I Always Feel Like Somebody's Watching Me

Entry #14

May 14, 2014

   I am so thankful for all of the studying we did last night. Because of it, we were able to identify specific lung sounds and had a much easier time reading EKGs, which we spent most of our clinic hours working on. It is still extremely difficult to diagnose a patient from an EKG, but I am now able to make educated guesses about what a certain condition's EKG would show. We were able to answer many more questions today and also ask more detailed questions ourselves. We are helping one another through the material and with such difficult concepts, have a study partner is extremely beneficial. We were taught how to perform an EKG by observing Dr. Gandhi's staff. We then each performed two on our own.
   After clinics we went shopping again. I spent quite a bit of money again and I am sure I will need to use my debit card. I do not regret my purchases because I have accomplished 100% of my shopping list aside from tea boxes and a tailor for my saari. Mrs. Mehta says she will contact her tailor for me.
   I emailed Corbett today after failing to reach them via phone all week. Mayank came to visit us tonight. We decided that Greg and I will travel to Nainital Saturday morning and stay the night. Sunday morning we will drive to Corbett Park and do the elephant safari. We will need to book a private elephant through a government window somewhere on the way to Nainital. Mayank then arranged train beds to and from Amritsar. They are not set in stone, but I am not worried because these things usually have a way of working themselves out. Not to mention, my mother claims I am the luckiest kid alive. Based on my history, I believe her. Worrisome matters simply fall into place for me.
   I forgot to mention last night that I made Greg and I get lost on the way to Dr. Gandhi's clinic. As my mother would expect from my luck, I asked the correct stranger for help because he offered to drive us there on his motorcycle! We arrived just in time and I can now cross "ride a motorcycle" off my bucket list. I realize this may concern some readers, and Mayank was not thrilled, but it was honestly a short, kind, innocent lift on a motorcycle that didn't exceed 35 mph. What is the point of life if we don't take small chances and try new things? I feel a trip to India by oneself is far more risky than a 0.5 mile ride on a helpful stranger's motorcycle.
   On the walk to the market, we were asked to pose for a picture. Soon our one pose attracted another larger group who took pictures. I silently stood and smiled as strangers pointed cameras in my face and unabashedly snapped away. The strangers who have taken pictures while we have been here have been mainly focused on me and not Greg because a) I am a female, b) I have a darling, perfectly straight smile thanks to braces and mouthwash, and c) I have red hair. 
   I do not necessarily mind and can get over the feeling that I am a zoo attraction; however, I can barely tolerate the candid photos. There have been multiple and probably many more that I have not noticed. First off, I look absolutely dreadful in all candid shots, I promise. Secondly, I would never ever deny posing for a picture if someone asks nicely. What bothered me the most was that a patient's family snuck photos of me in a very obvious manner while I was trying to work and focus on the patient's lungs. I would have posed for a picture if asked to, but I felt that candid photos made me appear unprofessional and caused me to lose focus while working.
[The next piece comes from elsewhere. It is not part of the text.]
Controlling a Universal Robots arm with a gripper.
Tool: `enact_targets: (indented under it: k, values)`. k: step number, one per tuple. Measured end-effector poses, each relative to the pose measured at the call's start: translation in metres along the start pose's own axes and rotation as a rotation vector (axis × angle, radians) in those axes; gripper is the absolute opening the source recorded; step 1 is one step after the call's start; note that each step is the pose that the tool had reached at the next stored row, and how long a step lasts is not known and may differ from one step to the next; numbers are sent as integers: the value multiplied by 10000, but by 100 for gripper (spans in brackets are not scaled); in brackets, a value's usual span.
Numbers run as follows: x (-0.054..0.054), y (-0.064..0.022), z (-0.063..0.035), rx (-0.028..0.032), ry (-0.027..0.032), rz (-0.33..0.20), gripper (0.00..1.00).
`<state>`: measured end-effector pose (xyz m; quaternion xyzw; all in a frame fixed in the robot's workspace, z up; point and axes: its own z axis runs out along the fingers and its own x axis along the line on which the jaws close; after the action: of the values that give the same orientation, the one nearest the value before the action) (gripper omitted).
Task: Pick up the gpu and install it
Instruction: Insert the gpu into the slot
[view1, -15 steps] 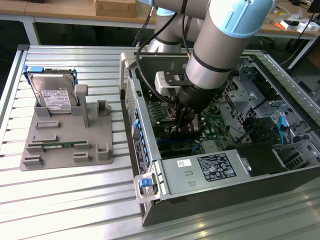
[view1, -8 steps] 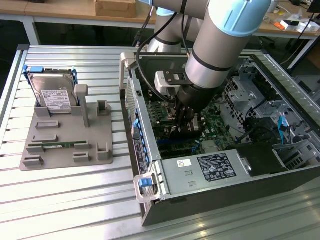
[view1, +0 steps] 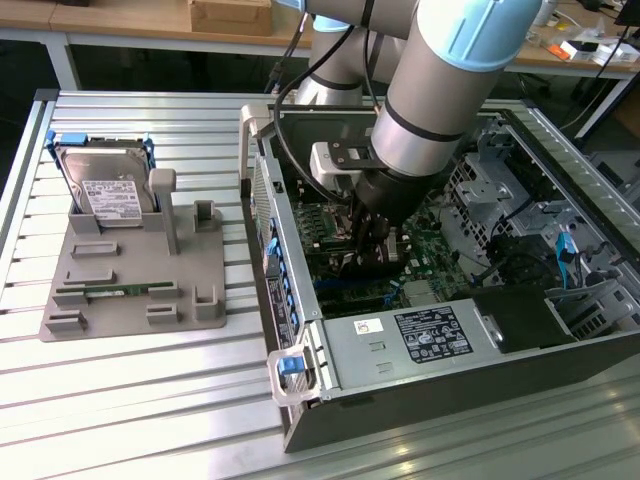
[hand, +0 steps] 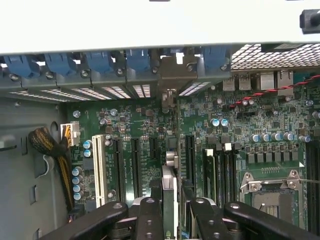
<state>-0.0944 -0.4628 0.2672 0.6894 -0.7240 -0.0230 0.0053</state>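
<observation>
1. The gpu (hand: 169, 150) stands on edge between the gripper (hand: 172, 210) fingers, seen end-on in the wrist view, running from the fingers to its bracket at the case's rear wall.
2. The gripper is pinching the gpu: the two fingers are pressed against its flat sides, partly closed around the thin card.
3. The card sits low over the motherboard (hand: 240, 150), in line with one of the long black slots (hand: 136, 165); whether its edge is already seated in a slot cannot be told.
4. Its bracket end lies against the row of blue slot clips (hand: 100, 62) on the rear wall.
5. To do this step well, the card should stay upright and parallel to the slot, with the bracket tucked into its opening; any tilt risks catching the connector edge, so pressure should go straight down and evenly.
6. In the exterior view the arm (view1: 440, 100) reaches steeply down into the open case (view1: 420, 380), wrist near vertical, gripper deep among the boards.
7. The hard drive (view1: 105, 190) rests on the grey holder (view1: 140, 270), well apart at the exterior view's left.
</observation>
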Motion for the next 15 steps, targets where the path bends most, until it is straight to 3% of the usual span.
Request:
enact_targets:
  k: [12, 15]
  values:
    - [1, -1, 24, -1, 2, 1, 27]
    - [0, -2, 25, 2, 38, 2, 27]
At least I was still able to hear fine crackles!
   I am very upset to have only two more days left to work with Doctors Joshi and Gandhi. I am learning so much and admire both men a great deal. I wish I would be able to sit and pick their brains forever; a week is simply not enough! There is a pretty slim chance I can work with the neurologist, but I still hold some hope.

P.S. Greg flinched more than I've seen anyone flinch in my entire life–it was more of a jump–because of a very intimidating (wait for it) butterfly! I was at least two feet from his face! Cracked me up.